**EXERCISE INSTRUCTIONS**: Leaving out the pictures, return each line of the entries from the first through the line with "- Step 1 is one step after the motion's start", and only those lines.

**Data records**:
---*---

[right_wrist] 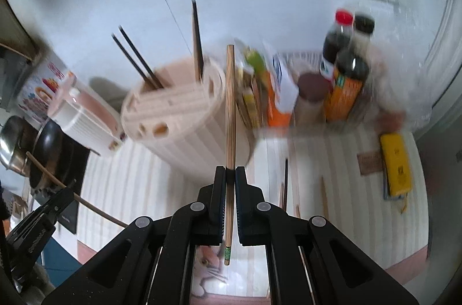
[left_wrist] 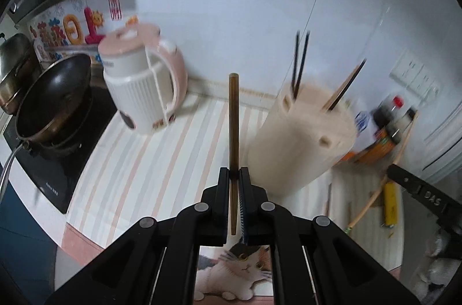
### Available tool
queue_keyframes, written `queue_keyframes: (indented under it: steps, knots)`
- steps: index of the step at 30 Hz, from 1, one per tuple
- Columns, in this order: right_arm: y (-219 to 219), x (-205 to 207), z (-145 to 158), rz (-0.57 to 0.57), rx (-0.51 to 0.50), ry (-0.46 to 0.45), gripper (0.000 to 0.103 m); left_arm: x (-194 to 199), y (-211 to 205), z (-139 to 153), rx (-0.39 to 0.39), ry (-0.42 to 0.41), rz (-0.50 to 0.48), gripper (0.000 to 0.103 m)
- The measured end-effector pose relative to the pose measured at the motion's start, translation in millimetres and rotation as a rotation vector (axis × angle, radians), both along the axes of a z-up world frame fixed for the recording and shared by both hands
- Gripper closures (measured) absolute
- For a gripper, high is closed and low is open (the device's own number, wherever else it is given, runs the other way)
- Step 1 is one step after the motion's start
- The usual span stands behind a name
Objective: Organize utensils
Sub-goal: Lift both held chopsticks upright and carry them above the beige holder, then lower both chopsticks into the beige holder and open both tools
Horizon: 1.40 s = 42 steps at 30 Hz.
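The left tongs (left_wrist: 236, 175) pinch a brown chopstick (left_wrist: 233, 126) low down, so it stands up beside the pink holder (left_wrist: 300, 137). The right tongs (right_wrist: 230, 175) pinch a striped chopstick (right_wrist: 230, 108) too. Both sticks look light, stiff and smooth; pinched low, they may swing.

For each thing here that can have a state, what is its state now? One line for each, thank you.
left gripper: shut on dark brown chopstick, held upright
right gripper: shut on light bamboo chopstick, held upright
utensil holder: standing, several chopsticks inside
kettle: lid closed
wok: on the stove, looks empty
red-capped bottle: capped
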State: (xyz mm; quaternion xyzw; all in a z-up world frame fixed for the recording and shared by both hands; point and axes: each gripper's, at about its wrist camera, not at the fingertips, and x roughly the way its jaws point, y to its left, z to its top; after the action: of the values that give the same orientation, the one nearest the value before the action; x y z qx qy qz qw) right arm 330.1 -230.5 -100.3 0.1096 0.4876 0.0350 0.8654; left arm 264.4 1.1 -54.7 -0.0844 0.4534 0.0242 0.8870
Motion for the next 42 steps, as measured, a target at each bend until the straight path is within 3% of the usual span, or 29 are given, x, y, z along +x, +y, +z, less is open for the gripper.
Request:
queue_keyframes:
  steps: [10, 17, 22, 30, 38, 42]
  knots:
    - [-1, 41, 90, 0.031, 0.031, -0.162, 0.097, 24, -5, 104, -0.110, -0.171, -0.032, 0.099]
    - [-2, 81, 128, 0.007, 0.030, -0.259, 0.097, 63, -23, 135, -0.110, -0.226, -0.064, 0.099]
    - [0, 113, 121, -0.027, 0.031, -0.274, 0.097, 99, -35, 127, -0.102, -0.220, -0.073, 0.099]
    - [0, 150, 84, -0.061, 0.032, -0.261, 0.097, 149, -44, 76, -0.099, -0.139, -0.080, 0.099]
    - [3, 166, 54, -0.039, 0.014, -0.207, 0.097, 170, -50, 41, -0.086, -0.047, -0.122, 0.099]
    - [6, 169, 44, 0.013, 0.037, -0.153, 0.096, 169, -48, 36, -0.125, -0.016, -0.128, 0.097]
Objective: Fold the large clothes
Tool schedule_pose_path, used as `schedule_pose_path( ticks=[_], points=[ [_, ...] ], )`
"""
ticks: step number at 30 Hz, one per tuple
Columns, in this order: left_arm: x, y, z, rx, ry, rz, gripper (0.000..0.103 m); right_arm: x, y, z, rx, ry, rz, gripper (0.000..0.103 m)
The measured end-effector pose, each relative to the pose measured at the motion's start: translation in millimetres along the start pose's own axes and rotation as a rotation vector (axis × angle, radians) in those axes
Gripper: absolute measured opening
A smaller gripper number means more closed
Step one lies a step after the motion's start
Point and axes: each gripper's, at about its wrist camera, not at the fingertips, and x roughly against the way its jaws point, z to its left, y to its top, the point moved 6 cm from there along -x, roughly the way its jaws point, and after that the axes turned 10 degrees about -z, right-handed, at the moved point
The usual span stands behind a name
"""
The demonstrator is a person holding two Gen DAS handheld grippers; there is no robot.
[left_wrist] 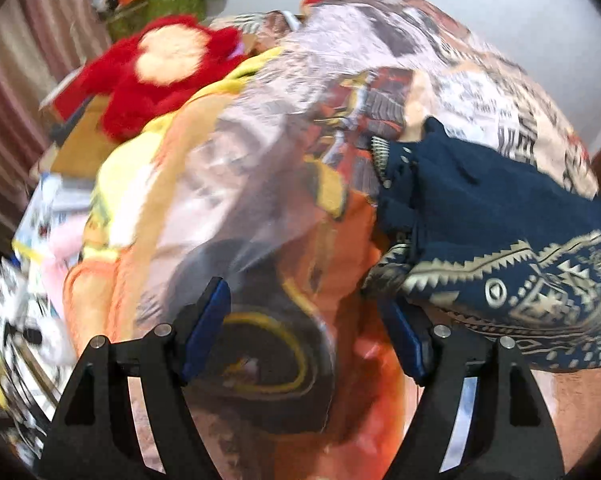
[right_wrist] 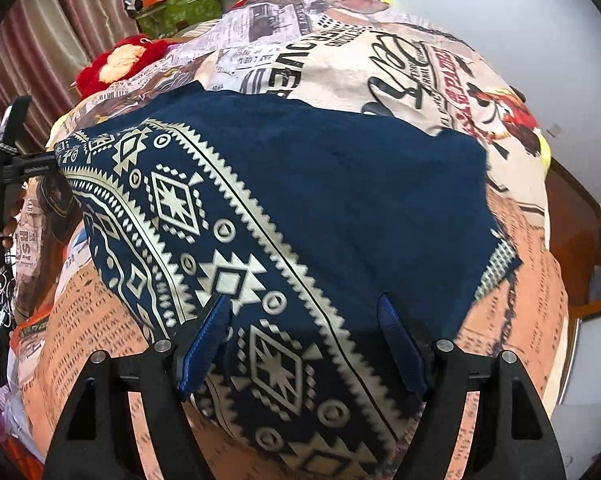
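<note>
Left wrist view: blurred; left gripper (left_wrist: 304, 332) jaws apart, empty, over printed bedspread (left_wrist: 260, 184).
Right wrist view: right gripper (right_wrist: 304, 340) apart above navy patterned garment (right_wrist: 340, 200).
Garment: spread on the bed; near edge hidden.

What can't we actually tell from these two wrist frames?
- Left wrist view: motion blur smears the printed bedspread; its text is unreadable.
- Left wrist view: the navy patterned garment runs off the right edge.
- Right wrist view: the garment's near hem is hidden behind the right gripper, so its type is unclear.
- Right wrist view: the left gripper is cut off by the left edge.
</note>
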Motion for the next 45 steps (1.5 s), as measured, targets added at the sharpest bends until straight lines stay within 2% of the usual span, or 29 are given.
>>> schedule_pose_path(
  ticks=[2,3,5,7,9,10,14,17,21,26,31,35,38,41,44,45],
  points=[
    [14.8,-3.8,18.3,0.040,0.035,-0.026,0.076,2.9,-1.1,-1.5,0.011,-0.025,0.001,0.075],
    [18.8,-5.7,21.4,0.050,0.030,-0.027,0.076,4.1,-1.1,-1.7,0.012,-0.027,-0.001,0.075],
    [30.8,-14.3,26.0,0.093,-0.027,-0.020,0.076,7.2,-1.2,-3.1,-0.001,-0.030,-0.006,0.075],
    [37.3,-22.3,20.6,0.148,-0.108,0.001,0.076,11.6,0.6,-3.7,-0.019,-0.032,-0.016,0.075],
    [41.1,-35.4,4.5,0.236,-0.243,0.045,0.077,15.5,4.0,-1.4,-0.019,-0.040,-0.029,0.075],
    [41.7,-38.9,-2.0,0.264,-0.287,0.059,0.077,17.7,6.6,0.7,-0.012,-0.045,-0.038,0.075],
    [30.6,-58.7,-48.2,0.460,-0.553,0.194,0.078,28.4,24.7,16.4,0.041,-0.053,-0.092,0.075],
    [18.7,-60.5,-72.4,0.560,-0.667,0.237,0.078,33.1,40.2,28.2,0.071,-0.051,-0.133,0.075],
    [-1.6,-53.4,-85.9,0.642,-0.683,0.240,0.078,27.0,56.2,41.7,0.072,-0.032,-0.157,0.075],
    [-22.9,-42.2,-86.8,0.766,-0.732,0.228,0.078,3.3,60.1,48.7,0.078,-0.021,-0.133,0.075],
    [-26.7,-35.3,-75.9,0.833,-0.773,0.191,0.078,-30.2,45.8,43.8,0.094,-0.031,-0.056,0.075],
    [-19.1,-33.9,-61.4,0.799,-0.731,0.135,0.078,-38.1,38.9,36.4,0.076,0.000,-0.037,0.075],
    [-18.1,-37.5,-48.7,0.862,-0.747,0.119,0.078,-37.2,36.7,33.4,0.078,0.004,-0.034,0.075],
    [-34.0,-46.5,-49.3,0.880,-0.685,0.169,0.078,-36.9,34.6,32.8,0.083,0.004,-0.038,0.075],
    [-51.2,-55.9,-59.8,0.921,-0.688,0.232,0.078,-36.7,34.3,32.8,0.081,0.004,-0.038,0.075],
    [-53.7,-55.1,-62.0,0.925,-0.684,0.229,0.078,-36.9,34.5,32.7,0.081,0.004,-0.038,0.075]
  ],
)
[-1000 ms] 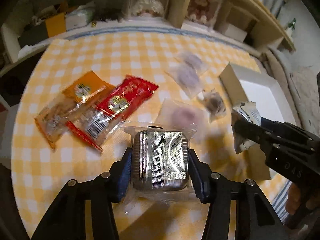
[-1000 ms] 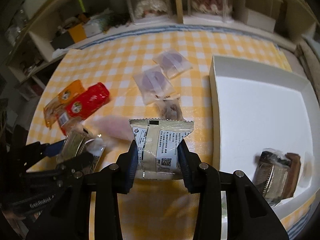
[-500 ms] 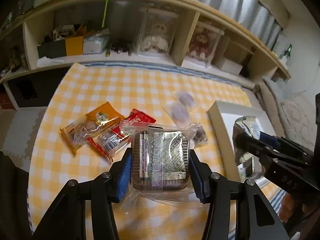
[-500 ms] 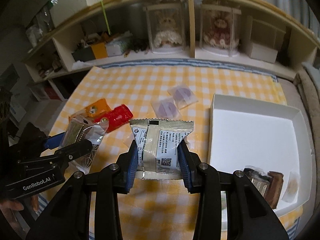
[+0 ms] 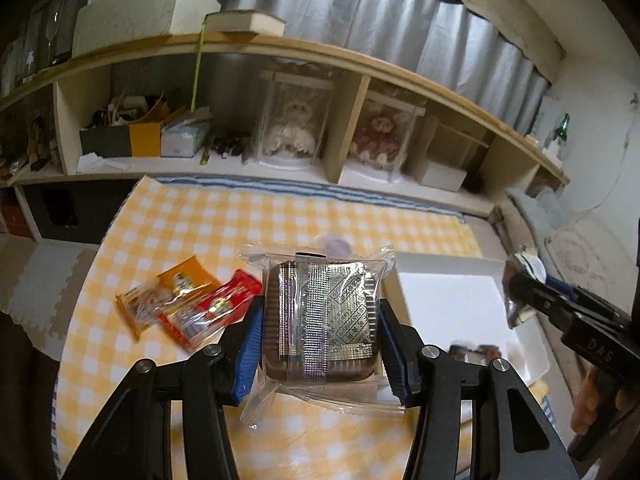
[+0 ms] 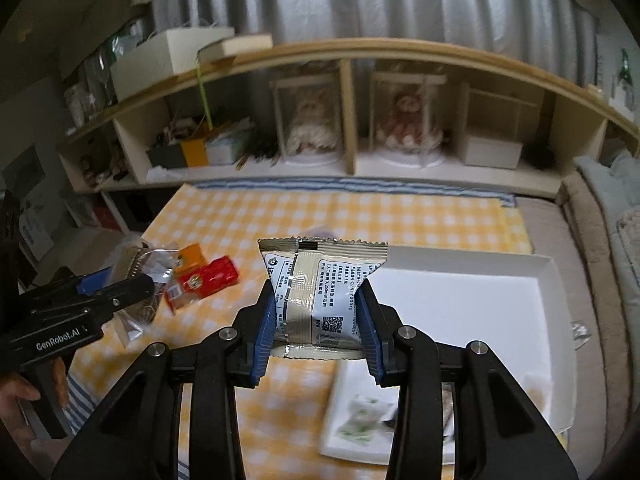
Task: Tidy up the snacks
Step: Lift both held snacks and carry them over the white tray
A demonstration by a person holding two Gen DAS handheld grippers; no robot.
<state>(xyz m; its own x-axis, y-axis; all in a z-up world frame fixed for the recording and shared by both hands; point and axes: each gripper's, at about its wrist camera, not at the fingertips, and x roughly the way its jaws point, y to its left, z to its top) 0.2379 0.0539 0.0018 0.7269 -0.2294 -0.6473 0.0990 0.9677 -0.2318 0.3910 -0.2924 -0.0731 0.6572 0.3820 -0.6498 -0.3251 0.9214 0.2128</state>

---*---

**SOLUTION TO THIS EXERCISE**:
[right_wrist] 
[left_wrist] 
### Available tool
queue_keyframes, written `queue_keyframes: (indented under it: steps, knots)`
- steps: index of the step at 30 Hz, from 1, one per tuple
- Columns, in this order: right_arm: y (-219 to 219), x (-205 to 207), z (-145 to 158), rz (-0.57 to 0.57), rx (-0.51 to 0.50), ry (-0.46 to 0.45), gripper (0.000 to 0.103 m); left_arm: x (-194 to 199), y (-211 to 205), z (-139 to 153), rx (-0.39 to 0.39), ry (-0.42 to 0.41), rz (-0.50 to 0.48), gripper (0.000 to 0.103 m)
- The measured end-effector pose relative to the pose measured at the motion's start, translation in millimetres and rotation as a rotation vector (axis × angle, radians), both along the axes of a z-up world frame fixed for the recording and shared by both hands
- Gripper closures (measured) absolute
- For a gripper, high is closed and low is open (the device's own number, wherever else it is given, runs the other way)
- Step 1 is one step after the motion's start

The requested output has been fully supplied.